Earlier, the Clinton administration stepped up its public criticism of Mr. Mandela’s trip, saying it undermines the international sanctions insisted upon by this country. “We would be disappointed if there were a ratcheting up of the diplomatic contact with a government under sanctions,” State Department spokesman James Rubin said before the trip.
“Those who object to my visiting Libya have no morals, and I will not join them because I have morals,” Mr. Mandela was quoted as saying in the Arabic language Al-Hayat newspaper. “Qadhafi is my friend. He helped us at a time when we were alone. And the ones who are stopping us from coming here were helping our enemies at that time,” Mr. Mandela was quoted as saying.
During Minister Louis Farrakhan’s 1996 World Friendship Tour visit to Mr. Mandela’s home, the principled African leader referred to Mr. Qadhafi as “my friend,” when reporters questioned him about Min. Farrakhan’s visits to Libya.
It is unlikely that U.S. anger will result in anything but a superficial strain in U.S.-South African ties, however, most analysts agreed. “If President Clinton is going to Africa next year,” as is widely reported that he will do, Prof. Lynch said, “President Clinton can’t go to Africa and not go to South Africa.
“If President Clinton is going to see Jiang (Zemin) … , the Chinese President (who) is coming here, it is very obvious that what Clinton calls ‘constructive engagement,’ … if constructive engagement applies to China, then ‘constructive engagement’ applies to people all around the world. It must be the same constructive engagement applied to South Africa.
“And then we come down the list,” Prof. Lynch continued. “Constructive engagement will be also applied, just as it’s applied to Eastern Europe, constructive engagement will be also applied to Libya, and Iran, and North Korea, and these places. It’s going to filter down.”
For his part, Prof. Lynch pointed out, President Mandela has been consistent in his relations with nations-including Libya, China, and Cuba, all so-called “pariah states” in the American view-which befriended the South African liberation struggle.
Representatives of those countries and others which the U.S. and other Western powers disapproved of, were all welcome at Mr. Mandela’s inauguration in 1994.
“Our relations with Brother Mandela and the brothers of South Africa during their struggle is not a new one. Our relation has been (since) a long time ago, and we are proud to say that we helped them and assisted them. This is why the United States and some western countries call Libya helping terrorism. For them, liberation is terrorism,” said Ambassador Mohamed A. Azwai of Libya’s Permanent Mission at the United Nations.
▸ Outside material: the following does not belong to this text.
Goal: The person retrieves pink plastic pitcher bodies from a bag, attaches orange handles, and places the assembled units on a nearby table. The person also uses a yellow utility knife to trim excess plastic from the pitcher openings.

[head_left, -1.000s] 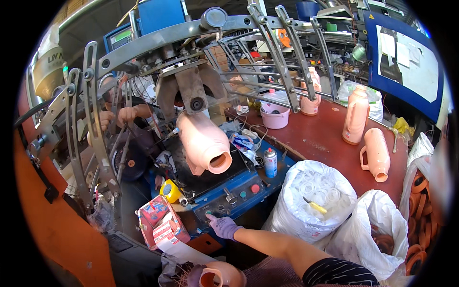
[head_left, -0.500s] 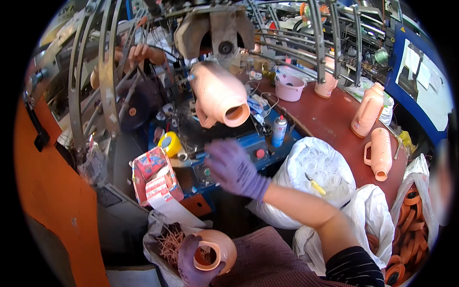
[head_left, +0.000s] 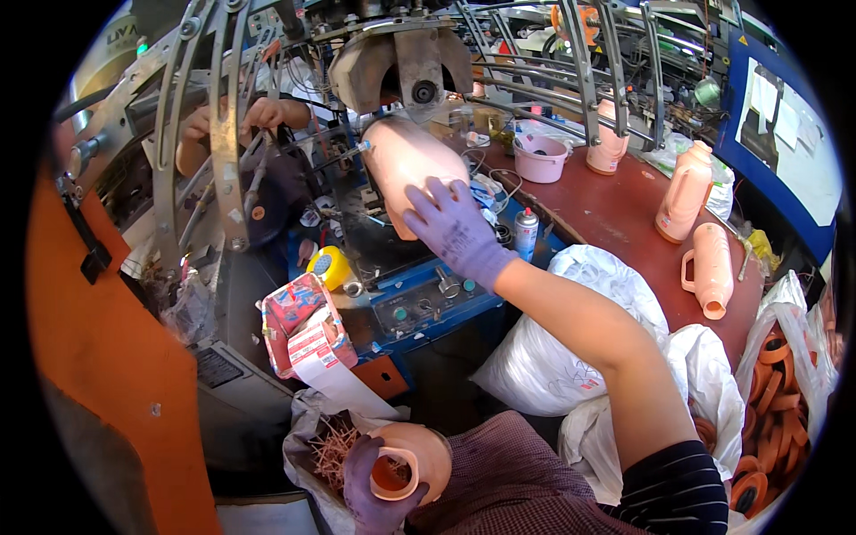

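Two hands: both in purple gloves, both on peach-coloured plastic jugs.
Right hand: reaching up toward 12 o'clock, fingers spread and laid flat over the lower end of the mounted jug; palm on it, not closed round it.
Mounted jug: peach, tilted, hanging on the grey machine head just above it at 12 o'clock.
Left hand: low at 6 o'clock, close to the body, fingers curled and clamped round the open mouth of the held jug.
Held jug: peach, mouth facing the camera, orange inside; resting against the maroon shirt.
White bag, low: directly at 9 o'clock of the held jug, holds thin brown trimmings.
Control box: blue with knobs, at 6 o'clock of the right hand, under the forearm.
Spray can: upright, just at 3 o'clock of the right hand.
Yellow tape roll: at 9 o'clock of the control box.
Red carton: open, tilted, at 7 o'clock of the control box.
Desk: red-brown, curved edge, at 2 o'clock.
On desk: pink tub; three more peach jugs, two upright, one lying on its side.
White sacks: full, under the right forearm.
Orange rings: heaped in a bag at 4 o'clock.
Other person: hands behind the metal frame at 10 o'clock.
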The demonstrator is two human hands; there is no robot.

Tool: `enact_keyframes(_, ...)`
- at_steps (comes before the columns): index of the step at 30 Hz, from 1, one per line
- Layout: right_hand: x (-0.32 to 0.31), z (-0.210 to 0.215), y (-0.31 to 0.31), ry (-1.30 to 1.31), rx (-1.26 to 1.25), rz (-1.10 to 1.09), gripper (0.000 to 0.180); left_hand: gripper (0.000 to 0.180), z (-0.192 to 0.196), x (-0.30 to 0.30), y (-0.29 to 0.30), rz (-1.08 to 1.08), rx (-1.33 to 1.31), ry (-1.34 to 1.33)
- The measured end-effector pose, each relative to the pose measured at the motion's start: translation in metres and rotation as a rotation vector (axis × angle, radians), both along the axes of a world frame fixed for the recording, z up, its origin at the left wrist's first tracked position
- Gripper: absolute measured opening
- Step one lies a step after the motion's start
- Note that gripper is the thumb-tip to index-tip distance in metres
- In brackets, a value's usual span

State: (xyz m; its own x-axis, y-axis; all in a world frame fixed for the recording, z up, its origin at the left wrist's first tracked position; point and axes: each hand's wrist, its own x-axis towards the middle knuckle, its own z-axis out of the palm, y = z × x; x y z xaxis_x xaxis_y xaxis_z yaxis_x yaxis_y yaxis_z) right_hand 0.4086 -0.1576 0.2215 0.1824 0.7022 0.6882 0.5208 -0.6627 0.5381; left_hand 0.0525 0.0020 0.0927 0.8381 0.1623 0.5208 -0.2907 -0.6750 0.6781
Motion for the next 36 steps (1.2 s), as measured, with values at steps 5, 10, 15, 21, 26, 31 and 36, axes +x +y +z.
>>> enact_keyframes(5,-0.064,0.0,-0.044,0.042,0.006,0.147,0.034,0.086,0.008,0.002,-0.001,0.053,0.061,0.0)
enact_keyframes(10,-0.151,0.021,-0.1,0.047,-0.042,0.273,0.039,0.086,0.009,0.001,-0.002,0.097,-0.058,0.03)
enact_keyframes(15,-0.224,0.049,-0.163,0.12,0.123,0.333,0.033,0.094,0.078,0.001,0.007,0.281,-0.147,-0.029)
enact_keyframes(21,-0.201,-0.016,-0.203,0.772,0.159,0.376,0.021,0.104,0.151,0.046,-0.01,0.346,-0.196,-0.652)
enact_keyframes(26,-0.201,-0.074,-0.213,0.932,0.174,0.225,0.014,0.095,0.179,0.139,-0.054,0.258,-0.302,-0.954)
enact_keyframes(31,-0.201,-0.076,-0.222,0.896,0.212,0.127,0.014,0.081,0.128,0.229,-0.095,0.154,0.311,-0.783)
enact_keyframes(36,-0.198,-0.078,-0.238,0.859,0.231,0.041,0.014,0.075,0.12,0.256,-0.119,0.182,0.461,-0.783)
“Maybe because so many other countries agreed (with the U.S. position on Libya), they thought that everybody would agree, but Mandela is not as the others. He is like Farrakhan, he is like a Jesse, who does not accept instructions from anyone-except what he believes (is good for) the interests of his people and his country,” the Libyan ambassador added.
Dr. Ephriam Isaac, director of Institute of Semetic Studies, Princeton, N.J., argued that the Mandela visit could help forge a needed dialogue. “I’m a person who is involved in peace making. We should not foreclose the option of dialogue. I think making dialogue and finding ways to make peace, will help all of us as human beings,” he said.
“I think you are very charitable to the U.S. policy,” Dr. M.T. Mehdi, president of the American-Arab Relations Committee told The Final Call, when asked if racism might account for the U.S. reaction to Mr. Mandela’s visit. “It is indeed a bit of racism, or stupidity, this double standard, American policy.
“Naturally, President Mandela is the head of his government, he has the right to visit whoever he wants to, just as President Clinton has that right. But for the American president to advise the African leader not to visit another African leader is an interference, is unbecoming, it is racism, in the ugliest form,” said Dr. Mehdi.